There were 21 potential sites on the access road to install barriers, four of which Mt Hutt planned to have in place before the start of the 2011 ski season.
The coroner said the site at which Richardson drove off the road was one of those four.
Mt Hutt ski area manager David Wilson said there was a target date of March 2015 to install the other 17 barriers, if the design chosen for the first four performed well.
"We're investigating if it will withstand the pressure that will be put on it by heavy duty snow-clearing equipment."
The design was already in use on the access road to the Remarkables ski area near Queenstown, but it was not under as much stress by snow-clearing vehicles there as it would be at Mt Hutt.
The serious crash unit report into Richardson's death concluded that the crash was caused by a "loss of concentration for some unknown reason when the vehicle he was driving approached the right-hand turn."
The coroner said it was also "quite possible he [Richardson] misinterpreted the edge of the road whilst fully concentrating."
One small positive step to prevent this happening to others. Eventually 21 of them.
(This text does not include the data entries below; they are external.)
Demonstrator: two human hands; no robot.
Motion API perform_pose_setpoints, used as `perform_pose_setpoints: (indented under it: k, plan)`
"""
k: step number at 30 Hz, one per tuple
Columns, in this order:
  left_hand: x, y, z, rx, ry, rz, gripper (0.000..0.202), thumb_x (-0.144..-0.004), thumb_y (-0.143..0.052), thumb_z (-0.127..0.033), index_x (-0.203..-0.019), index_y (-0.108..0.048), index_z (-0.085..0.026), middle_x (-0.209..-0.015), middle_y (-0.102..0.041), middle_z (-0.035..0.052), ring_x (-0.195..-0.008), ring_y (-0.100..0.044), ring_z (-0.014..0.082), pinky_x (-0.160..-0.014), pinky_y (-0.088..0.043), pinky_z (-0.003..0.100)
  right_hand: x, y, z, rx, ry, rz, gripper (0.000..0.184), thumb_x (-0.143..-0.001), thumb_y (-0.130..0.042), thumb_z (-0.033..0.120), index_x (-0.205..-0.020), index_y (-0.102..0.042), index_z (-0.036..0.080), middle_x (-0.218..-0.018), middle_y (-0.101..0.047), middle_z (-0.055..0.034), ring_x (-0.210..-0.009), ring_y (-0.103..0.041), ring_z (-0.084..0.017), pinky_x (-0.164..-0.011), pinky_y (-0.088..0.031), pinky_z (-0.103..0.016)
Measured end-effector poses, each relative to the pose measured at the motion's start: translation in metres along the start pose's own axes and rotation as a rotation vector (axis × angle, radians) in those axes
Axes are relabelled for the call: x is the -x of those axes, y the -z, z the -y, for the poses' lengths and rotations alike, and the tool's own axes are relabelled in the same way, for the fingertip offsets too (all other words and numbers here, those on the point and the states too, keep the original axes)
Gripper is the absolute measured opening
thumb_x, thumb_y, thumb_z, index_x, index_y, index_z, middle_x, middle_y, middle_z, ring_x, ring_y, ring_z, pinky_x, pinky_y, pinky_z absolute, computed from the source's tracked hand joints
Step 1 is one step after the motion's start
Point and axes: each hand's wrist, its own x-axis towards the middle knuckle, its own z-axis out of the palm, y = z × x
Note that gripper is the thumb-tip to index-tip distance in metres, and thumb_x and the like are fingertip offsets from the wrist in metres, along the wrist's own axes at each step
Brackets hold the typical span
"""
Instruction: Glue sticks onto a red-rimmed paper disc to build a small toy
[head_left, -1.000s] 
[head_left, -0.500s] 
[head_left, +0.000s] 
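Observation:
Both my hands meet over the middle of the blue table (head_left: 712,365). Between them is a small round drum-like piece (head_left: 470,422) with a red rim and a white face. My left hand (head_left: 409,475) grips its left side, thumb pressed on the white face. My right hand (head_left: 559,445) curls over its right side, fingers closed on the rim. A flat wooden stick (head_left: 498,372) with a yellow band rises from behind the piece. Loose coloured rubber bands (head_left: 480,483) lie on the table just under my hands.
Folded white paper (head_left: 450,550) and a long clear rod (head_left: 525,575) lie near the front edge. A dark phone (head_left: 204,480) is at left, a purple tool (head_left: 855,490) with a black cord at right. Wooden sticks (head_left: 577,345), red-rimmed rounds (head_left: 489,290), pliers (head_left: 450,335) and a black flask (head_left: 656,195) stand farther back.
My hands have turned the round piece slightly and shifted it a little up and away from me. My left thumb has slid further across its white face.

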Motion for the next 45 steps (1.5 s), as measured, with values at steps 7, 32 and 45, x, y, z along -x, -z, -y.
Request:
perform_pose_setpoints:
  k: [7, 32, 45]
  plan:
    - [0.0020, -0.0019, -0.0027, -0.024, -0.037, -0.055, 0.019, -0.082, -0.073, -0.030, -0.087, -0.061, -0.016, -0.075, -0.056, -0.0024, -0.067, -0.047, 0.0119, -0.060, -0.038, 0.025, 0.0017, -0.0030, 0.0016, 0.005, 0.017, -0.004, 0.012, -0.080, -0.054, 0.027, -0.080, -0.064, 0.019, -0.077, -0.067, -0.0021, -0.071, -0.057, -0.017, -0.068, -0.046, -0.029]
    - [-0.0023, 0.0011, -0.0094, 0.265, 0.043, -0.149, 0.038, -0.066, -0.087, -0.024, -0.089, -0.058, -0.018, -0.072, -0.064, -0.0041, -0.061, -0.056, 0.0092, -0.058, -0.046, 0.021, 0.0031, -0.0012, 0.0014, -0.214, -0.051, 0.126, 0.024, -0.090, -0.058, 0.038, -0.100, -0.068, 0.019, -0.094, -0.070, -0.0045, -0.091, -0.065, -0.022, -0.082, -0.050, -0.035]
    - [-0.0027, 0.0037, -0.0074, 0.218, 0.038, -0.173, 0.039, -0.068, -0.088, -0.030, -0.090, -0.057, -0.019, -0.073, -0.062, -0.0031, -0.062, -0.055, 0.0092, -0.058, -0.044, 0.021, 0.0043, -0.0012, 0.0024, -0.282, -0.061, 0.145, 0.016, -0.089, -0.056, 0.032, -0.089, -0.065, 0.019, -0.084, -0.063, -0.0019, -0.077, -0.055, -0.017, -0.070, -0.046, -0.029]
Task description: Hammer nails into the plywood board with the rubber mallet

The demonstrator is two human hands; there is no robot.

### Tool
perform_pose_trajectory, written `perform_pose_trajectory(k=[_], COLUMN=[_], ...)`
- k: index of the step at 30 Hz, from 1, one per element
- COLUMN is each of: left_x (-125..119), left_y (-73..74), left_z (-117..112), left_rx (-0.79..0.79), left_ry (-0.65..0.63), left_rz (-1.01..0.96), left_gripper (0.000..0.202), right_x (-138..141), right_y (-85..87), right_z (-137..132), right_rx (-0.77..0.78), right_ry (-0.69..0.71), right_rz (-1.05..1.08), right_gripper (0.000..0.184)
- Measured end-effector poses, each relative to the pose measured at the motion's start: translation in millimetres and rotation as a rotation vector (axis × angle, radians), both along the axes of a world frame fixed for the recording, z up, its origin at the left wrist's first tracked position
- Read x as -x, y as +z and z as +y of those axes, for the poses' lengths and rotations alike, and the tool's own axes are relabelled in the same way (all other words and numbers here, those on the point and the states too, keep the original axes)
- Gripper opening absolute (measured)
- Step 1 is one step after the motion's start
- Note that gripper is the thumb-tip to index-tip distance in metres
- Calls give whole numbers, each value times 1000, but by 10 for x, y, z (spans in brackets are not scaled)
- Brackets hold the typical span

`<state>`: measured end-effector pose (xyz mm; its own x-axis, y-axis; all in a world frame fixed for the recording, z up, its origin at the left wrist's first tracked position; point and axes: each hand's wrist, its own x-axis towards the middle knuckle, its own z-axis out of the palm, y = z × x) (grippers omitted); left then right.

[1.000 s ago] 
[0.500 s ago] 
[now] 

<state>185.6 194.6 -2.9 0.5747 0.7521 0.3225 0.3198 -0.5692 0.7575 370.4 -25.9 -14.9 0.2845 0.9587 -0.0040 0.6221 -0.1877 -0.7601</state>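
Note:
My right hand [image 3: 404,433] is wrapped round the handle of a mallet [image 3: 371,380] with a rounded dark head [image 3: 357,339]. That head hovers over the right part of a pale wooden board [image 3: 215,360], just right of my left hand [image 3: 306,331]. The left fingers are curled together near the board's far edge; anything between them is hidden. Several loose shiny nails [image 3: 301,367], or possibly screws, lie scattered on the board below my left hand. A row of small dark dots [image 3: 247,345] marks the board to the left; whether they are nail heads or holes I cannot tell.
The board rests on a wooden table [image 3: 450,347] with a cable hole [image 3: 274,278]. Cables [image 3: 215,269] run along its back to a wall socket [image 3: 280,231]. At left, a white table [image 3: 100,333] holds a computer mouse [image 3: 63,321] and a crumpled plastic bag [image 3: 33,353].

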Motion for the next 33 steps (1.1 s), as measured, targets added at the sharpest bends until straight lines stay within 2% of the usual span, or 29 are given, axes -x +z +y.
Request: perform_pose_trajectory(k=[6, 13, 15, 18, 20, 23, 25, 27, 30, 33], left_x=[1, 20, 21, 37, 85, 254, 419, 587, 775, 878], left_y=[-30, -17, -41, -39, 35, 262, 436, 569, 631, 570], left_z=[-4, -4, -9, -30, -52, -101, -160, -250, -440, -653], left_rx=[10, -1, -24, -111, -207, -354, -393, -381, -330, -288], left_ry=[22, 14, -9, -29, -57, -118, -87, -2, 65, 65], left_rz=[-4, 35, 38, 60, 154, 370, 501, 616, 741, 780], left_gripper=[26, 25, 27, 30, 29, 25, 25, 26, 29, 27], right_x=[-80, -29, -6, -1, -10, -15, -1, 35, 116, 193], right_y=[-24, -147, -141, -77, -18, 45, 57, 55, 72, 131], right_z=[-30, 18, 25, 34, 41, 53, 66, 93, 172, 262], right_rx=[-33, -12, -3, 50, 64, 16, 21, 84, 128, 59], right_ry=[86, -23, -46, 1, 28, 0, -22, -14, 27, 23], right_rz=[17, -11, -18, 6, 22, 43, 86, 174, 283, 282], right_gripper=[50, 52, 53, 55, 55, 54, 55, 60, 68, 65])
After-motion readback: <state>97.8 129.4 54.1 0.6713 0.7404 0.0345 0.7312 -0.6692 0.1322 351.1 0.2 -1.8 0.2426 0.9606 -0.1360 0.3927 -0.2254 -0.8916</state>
As the coroner said - "It is a very constructive outcome to the most unfortunate death of Mr Richardson".
It was a long day, answered a few questions and raised a few others that will never be answered, but it was a major crash resulting in major life-ending injuries that he could not have survived; it would have been quick.
The coroner and the police were thorough. We don't feel anything was missed in all the investigations. They were kind and pleasant which helped us get through the ordeal. They showed us everything.
It was a relief to all be there together, on a beautiful sunny day in Ashburton, amidst family and friends who miss him; who remember him as "Arch", or "Dad" rather than Arthur, the name he loathed so much.
Totally exhausted today and still reliving too much of the events, as I am sure we all are. Grief takes time.
Not sure i will be very productive at work today but will go in and do my best to get organised for the new class starting tomorrow. Navel contemplating at home doesn't appeal much either.

1 comment:

  1. Last year I lost all braking and steering power on the 4X4 (the belt tensioner shattered) just after having gone down steep metalled road with u bends and no barriers. When I originally read about the accident I felt cold with what could have happened if the failure had taken place and hour earlier than it did. I hope that this tragedy will have wider positive repercussions than just on this particular stretch of road.

    I feel for you, Fi, and hope that, although such things can never be forgotten, you manage to put it behind you. Others need you!